You are viewing a plain text version of this content. The canonical link for it is here.
Posted to dev@apr.apache.org by Robert Norris <ro...@cataclysm.cx> on 2004/03/04 23:51:50 UTC

PATCH: Determine how many bytes are waiting to be read from a socket

Attached is a patch that adds a function apr_socket_pending(). This
allows the caller to find out how many bytes are waiting to be read from
a socket without actually reading those bytes.

I use this to determine if the peer has closed the connection. In that
case, the socket goes readable, and this function reports 0 bytes
waiting.

I've added configure checks for sys/ioctl.h, to get ioctl() and
FIONREAD. These should exist on just about all Unix-ish systems.

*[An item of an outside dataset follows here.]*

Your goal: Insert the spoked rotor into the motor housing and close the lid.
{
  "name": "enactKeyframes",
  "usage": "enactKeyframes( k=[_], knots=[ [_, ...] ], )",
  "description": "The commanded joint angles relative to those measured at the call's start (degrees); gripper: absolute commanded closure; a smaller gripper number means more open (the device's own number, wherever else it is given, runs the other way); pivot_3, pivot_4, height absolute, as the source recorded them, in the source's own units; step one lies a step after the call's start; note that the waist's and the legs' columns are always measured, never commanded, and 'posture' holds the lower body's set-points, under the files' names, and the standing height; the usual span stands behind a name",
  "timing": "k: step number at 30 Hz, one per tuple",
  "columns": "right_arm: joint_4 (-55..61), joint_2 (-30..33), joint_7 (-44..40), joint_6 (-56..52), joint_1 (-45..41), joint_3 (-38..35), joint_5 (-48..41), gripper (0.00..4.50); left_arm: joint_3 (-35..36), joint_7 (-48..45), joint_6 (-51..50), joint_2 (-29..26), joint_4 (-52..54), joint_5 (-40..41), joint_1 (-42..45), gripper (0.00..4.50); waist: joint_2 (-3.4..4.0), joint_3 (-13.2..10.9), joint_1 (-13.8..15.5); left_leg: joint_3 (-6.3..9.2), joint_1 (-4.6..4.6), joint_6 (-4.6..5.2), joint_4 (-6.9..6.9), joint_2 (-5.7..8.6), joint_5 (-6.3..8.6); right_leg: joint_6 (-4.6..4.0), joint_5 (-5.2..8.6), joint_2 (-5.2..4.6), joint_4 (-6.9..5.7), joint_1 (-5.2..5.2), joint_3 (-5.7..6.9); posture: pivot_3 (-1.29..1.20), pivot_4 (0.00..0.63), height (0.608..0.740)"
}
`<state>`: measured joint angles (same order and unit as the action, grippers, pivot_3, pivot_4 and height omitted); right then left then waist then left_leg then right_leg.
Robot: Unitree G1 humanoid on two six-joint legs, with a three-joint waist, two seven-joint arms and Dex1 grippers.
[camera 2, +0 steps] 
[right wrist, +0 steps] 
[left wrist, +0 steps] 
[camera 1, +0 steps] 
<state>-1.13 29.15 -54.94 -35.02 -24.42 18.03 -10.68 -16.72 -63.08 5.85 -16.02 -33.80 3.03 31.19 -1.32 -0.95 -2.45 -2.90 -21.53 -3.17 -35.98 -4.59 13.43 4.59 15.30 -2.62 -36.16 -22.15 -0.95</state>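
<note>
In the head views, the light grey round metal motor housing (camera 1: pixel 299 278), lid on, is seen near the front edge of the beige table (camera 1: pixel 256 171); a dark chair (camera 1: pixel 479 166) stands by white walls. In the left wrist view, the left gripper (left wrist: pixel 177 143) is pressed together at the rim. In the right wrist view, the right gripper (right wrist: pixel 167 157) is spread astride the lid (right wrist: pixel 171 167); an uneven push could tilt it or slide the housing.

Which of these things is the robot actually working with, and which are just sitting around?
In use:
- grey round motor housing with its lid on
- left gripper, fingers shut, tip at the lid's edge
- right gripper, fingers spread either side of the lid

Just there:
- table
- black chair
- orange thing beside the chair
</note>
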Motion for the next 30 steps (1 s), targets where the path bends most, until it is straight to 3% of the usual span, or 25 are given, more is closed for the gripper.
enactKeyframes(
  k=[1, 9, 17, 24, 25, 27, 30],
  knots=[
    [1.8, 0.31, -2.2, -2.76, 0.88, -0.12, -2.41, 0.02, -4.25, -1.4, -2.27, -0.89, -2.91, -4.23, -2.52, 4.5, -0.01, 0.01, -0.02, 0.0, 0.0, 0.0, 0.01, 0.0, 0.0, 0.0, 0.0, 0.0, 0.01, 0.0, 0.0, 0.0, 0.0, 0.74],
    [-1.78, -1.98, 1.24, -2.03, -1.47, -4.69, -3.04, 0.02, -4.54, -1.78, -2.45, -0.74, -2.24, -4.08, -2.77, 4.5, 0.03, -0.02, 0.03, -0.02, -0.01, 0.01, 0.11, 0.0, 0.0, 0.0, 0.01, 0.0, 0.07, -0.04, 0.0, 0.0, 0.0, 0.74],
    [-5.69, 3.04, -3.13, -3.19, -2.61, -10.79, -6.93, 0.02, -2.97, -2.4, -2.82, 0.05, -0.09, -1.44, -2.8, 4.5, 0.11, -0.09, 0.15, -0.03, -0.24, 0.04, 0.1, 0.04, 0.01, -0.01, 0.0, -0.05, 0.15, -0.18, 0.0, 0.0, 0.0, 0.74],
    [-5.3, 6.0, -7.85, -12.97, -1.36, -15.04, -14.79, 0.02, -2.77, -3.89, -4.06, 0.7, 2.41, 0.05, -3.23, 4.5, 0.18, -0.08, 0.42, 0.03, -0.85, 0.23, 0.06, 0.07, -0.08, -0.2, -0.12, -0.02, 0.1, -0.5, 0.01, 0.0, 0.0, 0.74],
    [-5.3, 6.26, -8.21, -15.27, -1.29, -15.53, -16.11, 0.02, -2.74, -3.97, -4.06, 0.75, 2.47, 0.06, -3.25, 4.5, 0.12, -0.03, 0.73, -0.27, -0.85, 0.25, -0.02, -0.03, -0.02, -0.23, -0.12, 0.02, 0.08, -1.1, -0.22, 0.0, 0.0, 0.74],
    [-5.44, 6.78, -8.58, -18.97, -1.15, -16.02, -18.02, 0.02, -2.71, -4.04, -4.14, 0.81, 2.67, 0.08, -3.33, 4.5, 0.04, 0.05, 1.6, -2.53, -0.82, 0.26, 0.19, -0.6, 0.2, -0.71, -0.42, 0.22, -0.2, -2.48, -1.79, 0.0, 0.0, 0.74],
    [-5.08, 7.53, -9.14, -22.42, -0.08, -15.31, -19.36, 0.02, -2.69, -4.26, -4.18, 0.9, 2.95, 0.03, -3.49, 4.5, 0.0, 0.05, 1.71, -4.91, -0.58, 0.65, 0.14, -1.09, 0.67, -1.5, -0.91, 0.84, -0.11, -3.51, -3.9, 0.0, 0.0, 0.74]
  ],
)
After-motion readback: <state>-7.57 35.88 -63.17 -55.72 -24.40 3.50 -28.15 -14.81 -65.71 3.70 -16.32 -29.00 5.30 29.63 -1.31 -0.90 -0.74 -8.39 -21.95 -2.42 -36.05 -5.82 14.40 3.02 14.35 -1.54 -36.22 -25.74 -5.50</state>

Just in
case it doesn't, I've added an alternative implementation that uses
recv() and MSG_PEEK. I assume recv() is available, because functions in
sendrecv.c assume this too.

Rob.

-- 
Robert Norris                                       GPG: 1024D/FC18E6C2
Email+Jabber: rob@cataclysm.cx                Web: http://cataclysm.cx/

Re: PATCH: Determine how many bytes are waiting to be read from a socket

Posted by Robert Norris <ro...@cataclysm.cx>.
On Thu, Mar 04, 2004 at 11:48:52PM -0600, Scott Lamb wrote:
> >Interesting. I've never actually seen select() and friends do this, but
> >of course there's lots of broken OSes out there.
> 
> Well, they don't even consider it to be broken. I've found the message  
> in question:
> 
> <http://groups.google.com/groups?q=select+hint+group: 
> linux.kernel&hl=en&lr=lang_en&ie=UTF-8&oe=UTF 
> -8&group=linux.kernel&c2coff=1&safe=off&selm=20030609031009%2414ba%40gat 
> ed-at.bofh.it&rnum=1>

There's some logic in that explanation. I can accept it :)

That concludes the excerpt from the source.